From: Philippe Verdy (email@example.com)
Date: Fri Dec 03 2004 - 17:19:38 CST
From: "Theo" <firstname.lastname@example.org>
>> From: Asmus Freytag <email@example.com>
> So, despite it being UTF-8 case insensitive, it was totally blastingly
> fast. (One person reported counting words at 1MB/second of pure text, from
> within a mixed Basic / C environment). You'll need to keep in mind, that
> the counter must look up through thousands of words (Every single word its
> come across in the text), on every single word lookup.
> Anyhow, from my experience, UTF-8 is great for speed and RAM.
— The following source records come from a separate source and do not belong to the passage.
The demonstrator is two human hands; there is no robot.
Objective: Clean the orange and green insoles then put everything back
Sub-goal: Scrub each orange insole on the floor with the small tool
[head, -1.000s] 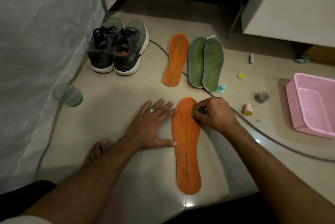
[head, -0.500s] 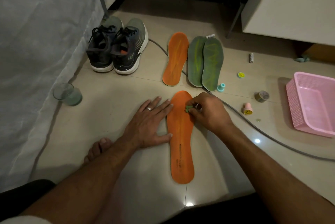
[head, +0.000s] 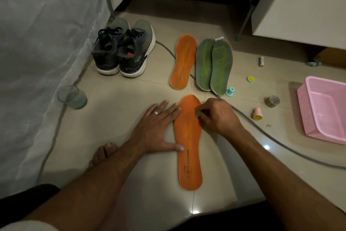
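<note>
Early stage: near orange insole [head: 189, 142] at 6 o'clock on the floor, left hand [head: 155, 131] flat with fingers spread on its edge, right hand [head: 217, 116] pinching a small green scrubber [head: 197, 114] on it; far orange insole [head: 182, 61] and green insoles [head: 213, 66] at 12 look streaked, shoes [head: 121, 51] unfilled.

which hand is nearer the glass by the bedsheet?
Left. The left hand lies flat on the floor between the glass and the near orange insole; the right hand works on the insole's far side.
</note>
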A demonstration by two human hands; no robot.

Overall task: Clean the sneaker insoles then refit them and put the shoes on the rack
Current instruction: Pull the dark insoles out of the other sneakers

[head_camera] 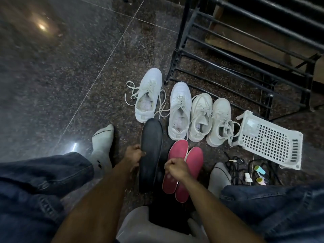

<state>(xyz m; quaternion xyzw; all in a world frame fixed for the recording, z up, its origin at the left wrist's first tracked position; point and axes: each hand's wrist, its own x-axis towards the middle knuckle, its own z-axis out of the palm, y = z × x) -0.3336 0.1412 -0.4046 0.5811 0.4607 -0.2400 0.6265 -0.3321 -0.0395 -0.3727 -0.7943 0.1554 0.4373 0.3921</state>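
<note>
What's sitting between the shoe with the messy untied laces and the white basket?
In the head view, three more white sneakers stand in a row between that leftmost sneaker and the white basket.

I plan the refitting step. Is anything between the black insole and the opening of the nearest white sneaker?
Nothing visible. The left hand holds the black insole, its tip beside the heel of the sneaker, whose opening looks uncovered.
</note>
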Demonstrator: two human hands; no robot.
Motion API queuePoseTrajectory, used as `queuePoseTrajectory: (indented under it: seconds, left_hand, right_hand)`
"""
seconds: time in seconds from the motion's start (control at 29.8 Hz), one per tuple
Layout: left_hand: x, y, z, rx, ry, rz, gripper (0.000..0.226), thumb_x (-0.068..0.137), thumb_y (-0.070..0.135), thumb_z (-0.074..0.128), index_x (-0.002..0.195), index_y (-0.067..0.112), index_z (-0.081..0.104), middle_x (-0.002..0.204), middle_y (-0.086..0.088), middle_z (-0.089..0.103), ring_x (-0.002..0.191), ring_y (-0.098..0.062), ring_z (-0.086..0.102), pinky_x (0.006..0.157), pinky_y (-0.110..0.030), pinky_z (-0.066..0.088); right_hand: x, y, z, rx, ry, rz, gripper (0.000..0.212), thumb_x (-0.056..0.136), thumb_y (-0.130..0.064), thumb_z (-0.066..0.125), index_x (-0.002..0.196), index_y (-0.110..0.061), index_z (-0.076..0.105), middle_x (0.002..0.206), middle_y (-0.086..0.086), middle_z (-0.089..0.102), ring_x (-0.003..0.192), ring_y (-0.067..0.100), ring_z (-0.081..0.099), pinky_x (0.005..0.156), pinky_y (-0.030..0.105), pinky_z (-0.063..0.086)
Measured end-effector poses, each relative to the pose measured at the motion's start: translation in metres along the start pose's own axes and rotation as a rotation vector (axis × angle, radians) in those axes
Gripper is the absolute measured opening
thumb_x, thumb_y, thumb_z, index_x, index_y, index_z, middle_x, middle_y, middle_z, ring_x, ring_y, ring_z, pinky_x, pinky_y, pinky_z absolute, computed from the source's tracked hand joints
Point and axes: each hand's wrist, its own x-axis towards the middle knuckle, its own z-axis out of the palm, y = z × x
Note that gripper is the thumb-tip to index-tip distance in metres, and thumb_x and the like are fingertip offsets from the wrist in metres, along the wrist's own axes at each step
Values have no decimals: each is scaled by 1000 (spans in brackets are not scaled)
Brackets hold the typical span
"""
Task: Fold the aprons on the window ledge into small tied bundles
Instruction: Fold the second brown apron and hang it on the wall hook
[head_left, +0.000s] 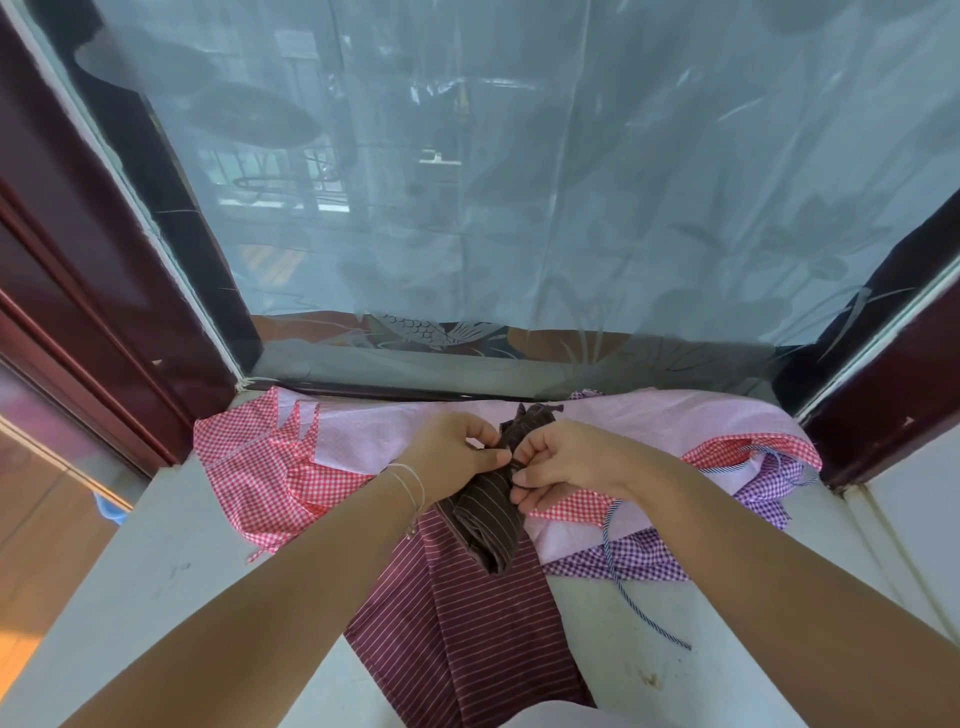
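Note:
A dark brown striped apron (488, 514) is rolled into a narrow bundle and lies on top of the other aprons in the middle of the ledge. My left hand (457, 452) and my right hand (558, 460) meet over its upper part, each pinching a thin tie of the bundle between thumb and fingers. Under the bundle lie a maroon striped apron (462, 623), a pink and red checked apron (270, 467) and a purple checked apron (628, 558), all spread out flat.
The white window ledge (171, 571) runs across the view, with the glass pane (519, 182) just behind the aprons. Dark red frame posts stand at left (93, 291) and right (883, 405). A blue and white striped cord (631, 608) trails over the ledge.

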Motion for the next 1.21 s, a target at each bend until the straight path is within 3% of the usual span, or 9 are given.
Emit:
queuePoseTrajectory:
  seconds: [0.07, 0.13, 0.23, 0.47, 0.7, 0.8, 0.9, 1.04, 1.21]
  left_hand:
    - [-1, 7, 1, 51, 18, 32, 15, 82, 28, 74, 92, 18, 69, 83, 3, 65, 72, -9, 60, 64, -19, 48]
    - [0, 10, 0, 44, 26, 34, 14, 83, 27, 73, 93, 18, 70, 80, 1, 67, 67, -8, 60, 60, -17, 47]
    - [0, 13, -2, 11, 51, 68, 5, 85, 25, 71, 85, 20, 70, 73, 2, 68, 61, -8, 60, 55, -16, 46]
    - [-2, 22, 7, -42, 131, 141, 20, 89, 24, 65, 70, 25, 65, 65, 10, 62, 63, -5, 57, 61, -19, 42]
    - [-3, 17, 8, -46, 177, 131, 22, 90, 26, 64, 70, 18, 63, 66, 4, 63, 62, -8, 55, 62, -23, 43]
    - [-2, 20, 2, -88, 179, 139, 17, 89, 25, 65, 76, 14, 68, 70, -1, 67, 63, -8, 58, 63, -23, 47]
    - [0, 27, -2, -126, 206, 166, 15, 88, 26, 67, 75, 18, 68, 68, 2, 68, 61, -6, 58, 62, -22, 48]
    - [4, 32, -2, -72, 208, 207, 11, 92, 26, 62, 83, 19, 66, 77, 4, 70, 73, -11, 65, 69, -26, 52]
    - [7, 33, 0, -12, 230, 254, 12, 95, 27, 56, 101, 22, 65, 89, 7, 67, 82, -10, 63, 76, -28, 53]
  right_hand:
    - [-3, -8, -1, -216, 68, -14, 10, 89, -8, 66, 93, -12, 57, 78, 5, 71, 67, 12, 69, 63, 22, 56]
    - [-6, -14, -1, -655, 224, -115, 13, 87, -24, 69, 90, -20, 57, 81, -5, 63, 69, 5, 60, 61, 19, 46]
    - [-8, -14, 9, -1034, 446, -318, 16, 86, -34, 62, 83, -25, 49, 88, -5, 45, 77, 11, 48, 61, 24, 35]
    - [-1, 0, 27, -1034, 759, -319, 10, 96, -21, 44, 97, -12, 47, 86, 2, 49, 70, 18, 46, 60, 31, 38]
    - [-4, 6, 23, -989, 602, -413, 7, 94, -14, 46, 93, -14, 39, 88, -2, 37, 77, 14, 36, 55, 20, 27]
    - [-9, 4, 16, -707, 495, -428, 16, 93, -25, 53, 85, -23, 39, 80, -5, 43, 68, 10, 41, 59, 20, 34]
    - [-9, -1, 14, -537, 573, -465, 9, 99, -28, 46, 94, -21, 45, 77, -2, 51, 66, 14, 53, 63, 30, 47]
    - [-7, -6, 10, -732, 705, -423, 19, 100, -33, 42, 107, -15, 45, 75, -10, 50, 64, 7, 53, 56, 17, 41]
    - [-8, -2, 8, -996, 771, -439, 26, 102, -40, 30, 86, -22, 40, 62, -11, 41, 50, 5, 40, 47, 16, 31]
Probably true for English or most Western European Latin-based languages
(plus Greek and Coptic).
But for other languages that still use lots of characters in the range
U+0000 to U+03FF (C0 and C1 controls, Basic Latin, Latin-1 suplement, Latin
Extended-A and -B, IPA Extensions, Spacing Modifier Letters, Combining
Diacritical Marks, Greek and Coptic) UTF-8 and UTF-16 may be nearly as
For all others, that need lots of characters out of the range U+0000 to
U+03FF (Cyrillic, Armenian, Hebrew, Arabic, and all Asian or Native-American
or African scripts, or even PUAs), UTF-16 is better (more compact in memory,
UTF-32 will be better only for historic texts written nearly completely with
characters out of the BMP (for now, only Old Ialic, Gothic, Ugaritic,
Deseret, Shavian, Osmanya, Cypriot Syllabary), if C0 controls (such as TAB,
CR and LF), or ASCII SPACE, or NBSP are a minority.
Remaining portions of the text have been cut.